#### Problem to work on:
Setting aside any pictures, reproduce the data exactly.

#### Collected material:

----------------

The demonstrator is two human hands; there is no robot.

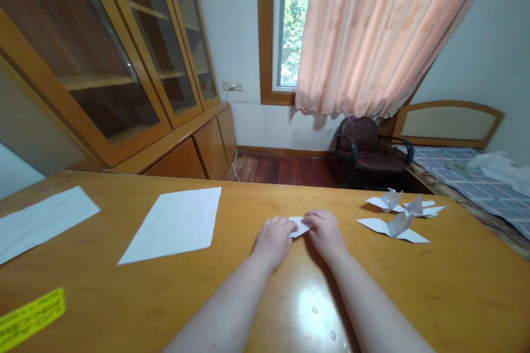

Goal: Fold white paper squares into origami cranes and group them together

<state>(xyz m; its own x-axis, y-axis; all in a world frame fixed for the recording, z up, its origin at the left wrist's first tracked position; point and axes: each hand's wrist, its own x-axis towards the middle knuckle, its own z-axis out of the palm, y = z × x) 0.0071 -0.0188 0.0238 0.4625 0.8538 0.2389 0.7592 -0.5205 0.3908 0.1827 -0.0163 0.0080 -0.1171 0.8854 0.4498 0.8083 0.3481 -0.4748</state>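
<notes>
A small piece of folded white paper (pixel 298 226) lies on the wooden table (pixel 232 298) between my two hands. My left hand (pixel 274 238) has its fingers closed on the paper's left side and covers part of it. On the right side, my right hand (pixel 325 233) grips the paper, with thumb and fingertips near its upper right edge. Much of the paper is hidden under the fingers, so its full folded shape cannot be seen. To the right stand several folded paper figures (pixel 401 226) with raised, wing-like parts.
Left of my hands lie a flat white sheet (pixel 176 223) and another white sheet (pixel 41 220) at the table's left edge. A yellow label (pixel 33 317) is at the lower left. Beyond the table are a glass-fronted cabinet (pixel 165 116), an office chair (pixel 364 143) and a bed (pixel 467 171).
</notes>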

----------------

#### Answer section:
The demonstrator is two human hands; there is no robot.


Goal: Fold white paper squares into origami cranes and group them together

<state>(xyz m; its own x-axis, y-axis; all in a world frame fixed for the recording, z up, its origin at the left wrist's first tracked position; point and axes: each hand's wrist, its own x-axis towards the middle knuckle, its own z-axis out of the palm, y = z × x) 0.0071 -0.0188 0.0238 0.4625 0.8538 0.2389 0.7592 -0.5205 0.3908 0.1827 -0.0163 0.0080 -0.1171 0.8854 0.4498 0.8083 0.3481 -0.4748</state>
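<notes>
A small piece of folded white paper (pixel 298 226) lies on the wooden table (pixel 232 298) between my two hands. My left hand (pixel 274 238) has its fingers closed on the paper's left side and covers part of it. On the right side, my right hand (pixel 325 233) grips the paper, with thumb and fingertips near its upper right edge. Much of the paper is hidden under the fingers, so its full folded shape cannot be seen. To the right stand several folded paper figures (pixel 401 226) with raised, wing-like parts.
Left of my hands lie a flat white sheet (pixel 176 223) and another white sheet (pixel 41 220) at the table's left edge. A yellow label (pixel 33 317) is at the lower left. Beyond the table are a glass-fronted cabinet (pixel 165 116), an office chair (pixel 364 143) and a bed (pixel 467 171).
</notes>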

This answer requires no additional content.